■ What you are asked to do:
Only one stretch of the data is wanted: the line containing "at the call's", the line containing "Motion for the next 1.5", and every line between them, copied exactly.

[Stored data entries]
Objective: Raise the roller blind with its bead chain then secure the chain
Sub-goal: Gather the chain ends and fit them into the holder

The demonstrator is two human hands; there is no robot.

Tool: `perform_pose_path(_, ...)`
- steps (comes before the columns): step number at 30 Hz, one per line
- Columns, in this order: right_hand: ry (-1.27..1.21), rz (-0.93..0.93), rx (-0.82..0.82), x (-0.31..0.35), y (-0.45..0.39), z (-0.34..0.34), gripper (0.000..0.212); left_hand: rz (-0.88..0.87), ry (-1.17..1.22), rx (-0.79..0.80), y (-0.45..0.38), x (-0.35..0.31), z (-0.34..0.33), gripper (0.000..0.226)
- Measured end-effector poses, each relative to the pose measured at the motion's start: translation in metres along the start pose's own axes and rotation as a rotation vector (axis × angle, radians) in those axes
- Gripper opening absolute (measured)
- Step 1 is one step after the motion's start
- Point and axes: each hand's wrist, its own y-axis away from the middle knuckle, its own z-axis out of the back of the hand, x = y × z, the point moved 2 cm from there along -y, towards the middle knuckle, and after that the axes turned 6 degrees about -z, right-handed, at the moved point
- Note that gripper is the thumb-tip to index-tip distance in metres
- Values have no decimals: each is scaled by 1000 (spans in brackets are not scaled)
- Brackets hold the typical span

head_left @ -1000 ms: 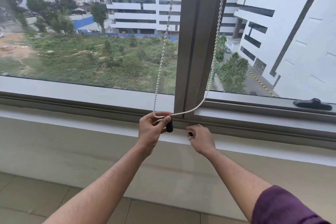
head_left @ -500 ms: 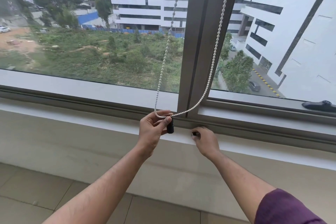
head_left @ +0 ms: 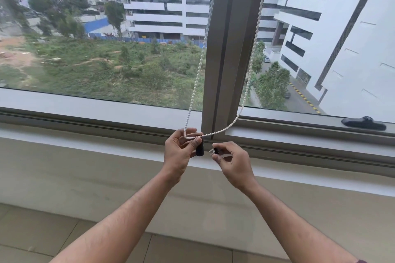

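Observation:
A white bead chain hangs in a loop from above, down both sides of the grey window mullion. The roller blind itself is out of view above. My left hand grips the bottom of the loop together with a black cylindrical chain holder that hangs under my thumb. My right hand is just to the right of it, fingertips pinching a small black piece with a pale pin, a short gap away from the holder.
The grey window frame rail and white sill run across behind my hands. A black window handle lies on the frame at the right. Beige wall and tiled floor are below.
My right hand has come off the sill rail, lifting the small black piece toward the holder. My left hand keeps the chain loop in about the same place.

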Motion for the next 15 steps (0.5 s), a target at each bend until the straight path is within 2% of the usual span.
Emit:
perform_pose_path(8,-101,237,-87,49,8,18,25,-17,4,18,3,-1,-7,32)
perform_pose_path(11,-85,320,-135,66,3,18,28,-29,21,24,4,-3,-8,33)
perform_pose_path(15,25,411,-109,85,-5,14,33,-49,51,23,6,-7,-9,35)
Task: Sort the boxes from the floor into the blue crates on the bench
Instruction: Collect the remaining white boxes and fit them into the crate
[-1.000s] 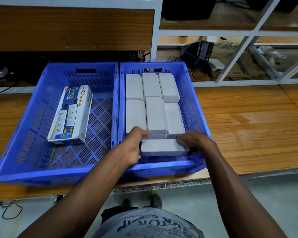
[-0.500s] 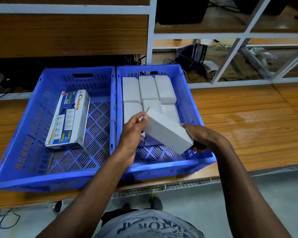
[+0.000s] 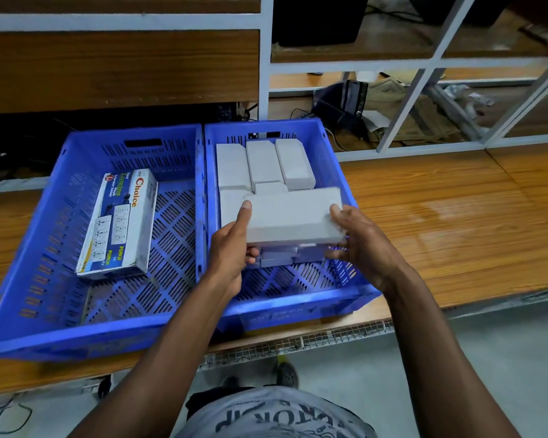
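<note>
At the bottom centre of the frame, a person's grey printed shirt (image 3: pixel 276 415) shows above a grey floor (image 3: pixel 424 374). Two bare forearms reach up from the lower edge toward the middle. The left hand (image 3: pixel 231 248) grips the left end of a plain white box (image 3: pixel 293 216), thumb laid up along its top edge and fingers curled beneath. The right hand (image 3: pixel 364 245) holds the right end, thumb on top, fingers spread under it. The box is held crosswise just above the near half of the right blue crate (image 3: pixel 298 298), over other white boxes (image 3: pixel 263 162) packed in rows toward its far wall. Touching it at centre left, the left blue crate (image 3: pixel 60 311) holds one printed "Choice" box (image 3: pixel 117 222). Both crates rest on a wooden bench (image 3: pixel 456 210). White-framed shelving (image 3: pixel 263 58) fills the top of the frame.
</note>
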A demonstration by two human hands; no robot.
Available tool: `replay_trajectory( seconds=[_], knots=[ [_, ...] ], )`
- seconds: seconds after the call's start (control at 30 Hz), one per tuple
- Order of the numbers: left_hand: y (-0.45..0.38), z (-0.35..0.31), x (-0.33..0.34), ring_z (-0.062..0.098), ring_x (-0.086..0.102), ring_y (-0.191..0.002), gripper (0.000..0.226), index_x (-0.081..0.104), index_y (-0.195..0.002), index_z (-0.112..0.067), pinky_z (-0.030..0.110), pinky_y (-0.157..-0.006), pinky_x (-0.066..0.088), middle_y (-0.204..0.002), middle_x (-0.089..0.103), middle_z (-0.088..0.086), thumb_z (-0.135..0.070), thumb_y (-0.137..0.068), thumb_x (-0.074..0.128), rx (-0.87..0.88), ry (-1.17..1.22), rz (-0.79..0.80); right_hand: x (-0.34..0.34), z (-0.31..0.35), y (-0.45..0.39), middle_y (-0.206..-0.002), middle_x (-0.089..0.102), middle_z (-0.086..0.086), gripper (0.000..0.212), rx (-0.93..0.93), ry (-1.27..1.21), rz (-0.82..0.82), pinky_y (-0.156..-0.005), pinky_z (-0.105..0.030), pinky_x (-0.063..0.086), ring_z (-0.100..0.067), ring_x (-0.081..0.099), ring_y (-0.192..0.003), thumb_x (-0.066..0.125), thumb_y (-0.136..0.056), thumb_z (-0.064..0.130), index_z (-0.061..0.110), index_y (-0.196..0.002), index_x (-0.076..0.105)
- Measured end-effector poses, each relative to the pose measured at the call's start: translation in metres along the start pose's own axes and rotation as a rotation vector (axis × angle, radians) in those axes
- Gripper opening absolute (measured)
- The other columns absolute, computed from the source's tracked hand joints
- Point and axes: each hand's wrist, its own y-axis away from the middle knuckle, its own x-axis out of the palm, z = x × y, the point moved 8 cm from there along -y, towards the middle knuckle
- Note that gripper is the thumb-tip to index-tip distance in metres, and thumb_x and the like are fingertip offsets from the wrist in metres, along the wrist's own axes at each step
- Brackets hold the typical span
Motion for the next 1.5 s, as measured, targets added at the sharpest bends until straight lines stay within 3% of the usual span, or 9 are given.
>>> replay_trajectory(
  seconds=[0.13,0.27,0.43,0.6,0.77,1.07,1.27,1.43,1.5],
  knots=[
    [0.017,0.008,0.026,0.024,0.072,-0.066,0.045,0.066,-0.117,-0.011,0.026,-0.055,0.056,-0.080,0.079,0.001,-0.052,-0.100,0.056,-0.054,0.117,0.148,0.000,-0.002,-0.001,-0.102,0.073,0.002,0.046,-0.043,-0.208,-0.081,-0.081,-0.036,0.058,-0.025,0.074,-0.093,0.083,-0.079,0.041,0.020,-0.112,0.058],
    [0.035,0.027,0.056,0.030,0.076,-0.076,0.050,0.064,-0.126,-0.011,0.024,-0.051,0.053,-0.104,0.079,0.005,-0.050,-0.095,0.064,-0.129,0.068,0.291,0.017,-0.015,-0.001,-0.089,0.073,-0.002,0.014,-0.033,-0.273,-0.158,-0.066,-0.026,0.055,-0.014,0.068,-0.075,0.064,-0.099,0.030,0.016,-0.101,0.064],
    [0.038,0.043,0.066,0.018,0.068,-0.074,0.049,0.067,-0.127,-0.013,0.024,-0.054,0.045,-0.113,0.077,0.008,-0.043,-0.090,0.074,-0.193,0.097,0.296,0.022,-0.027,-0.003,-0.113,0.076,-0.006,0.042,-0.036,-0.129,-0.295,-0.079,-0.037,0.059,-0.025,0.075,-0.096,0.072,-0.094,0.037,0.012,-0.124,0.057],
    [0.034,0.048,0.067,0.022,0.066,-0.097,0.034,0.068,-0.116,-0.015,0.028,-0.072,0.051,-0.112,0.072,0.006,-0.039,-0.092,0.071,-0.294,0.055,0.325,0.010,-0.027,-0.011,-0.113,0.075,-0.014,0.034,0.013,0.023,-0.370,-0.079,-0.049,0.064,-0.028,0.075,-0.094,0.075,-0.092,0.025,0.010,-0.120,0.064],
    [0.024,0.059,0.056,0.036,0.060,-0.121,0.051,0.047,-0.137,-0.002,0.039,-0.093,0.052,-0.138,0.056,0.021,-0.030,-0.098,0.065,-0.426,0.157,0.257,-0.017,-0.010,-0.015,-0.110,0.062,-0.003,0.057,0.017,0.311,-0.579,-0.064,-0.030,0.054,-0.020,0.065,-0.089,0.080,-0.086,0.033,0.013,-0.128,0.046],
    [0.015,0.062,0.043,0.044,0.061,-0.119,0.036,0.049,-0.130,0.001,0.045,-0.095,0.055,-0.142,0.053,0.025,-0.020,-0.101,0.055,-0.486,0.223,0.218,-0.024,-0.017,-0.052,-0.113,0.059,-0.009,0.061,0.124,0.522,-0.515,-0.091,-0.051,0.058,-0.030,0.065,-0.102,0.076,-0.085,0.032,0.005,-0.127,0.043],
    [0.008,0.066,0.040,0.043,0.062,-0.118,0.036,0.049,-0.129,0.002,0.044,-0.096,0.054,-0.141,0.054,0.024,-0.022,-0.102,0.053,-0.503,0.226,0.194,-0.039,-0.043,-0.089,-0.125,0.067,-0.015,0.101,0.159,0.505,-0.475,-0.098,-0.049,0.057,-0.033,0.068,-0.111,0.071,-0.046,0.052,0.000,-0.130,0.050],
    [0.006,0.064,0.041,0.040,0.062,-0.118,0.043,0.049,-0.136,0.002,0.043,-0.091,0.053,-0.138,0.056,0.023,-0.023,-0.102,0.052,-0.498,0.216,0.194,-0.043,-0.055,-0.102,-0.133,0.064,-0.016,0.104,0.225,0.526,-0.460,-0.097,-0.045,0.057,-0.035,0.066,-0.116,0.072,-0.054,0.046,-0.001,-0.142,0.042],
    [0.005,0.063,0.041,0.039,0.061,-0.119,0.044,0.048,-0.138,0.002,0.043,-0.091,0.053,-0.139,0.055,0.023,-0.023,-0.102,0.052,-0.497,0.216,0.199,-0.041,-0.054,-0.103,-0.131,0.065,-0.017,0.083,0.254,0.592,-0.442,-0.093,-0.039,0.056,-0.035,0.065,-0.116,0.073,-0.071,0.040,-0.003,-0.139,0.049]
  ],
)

■ Output below:
- Measured end-effector poses, each relative to the pose measured at the call's start: translation in metres along the start pose's own axes and rotation as a rotation vector (axis × angle, radians) in those axes
- Gripper opening absolute (measured)
- The other columns absolute, computed from the source's tracked hand joints
- Point and axes: each hand's wrist, its own y-axis away from the middle knuckle, its own x-axis out of the palm, z = x × y, the point moved 8 cm from there along -y, towards the middle knuckle
- Note that gripper is the thumb-tip to index-tip distance in metres, and thumb_x and the like are fingertip offsets from the wrist in metres, along the wrist's own axes at each step
- Brackets hold the typical span
Motion for the next 1.5 s, as measured, targets added at the sharpest bends until straight lines stay within 3% of the usual span, or 9 are given.

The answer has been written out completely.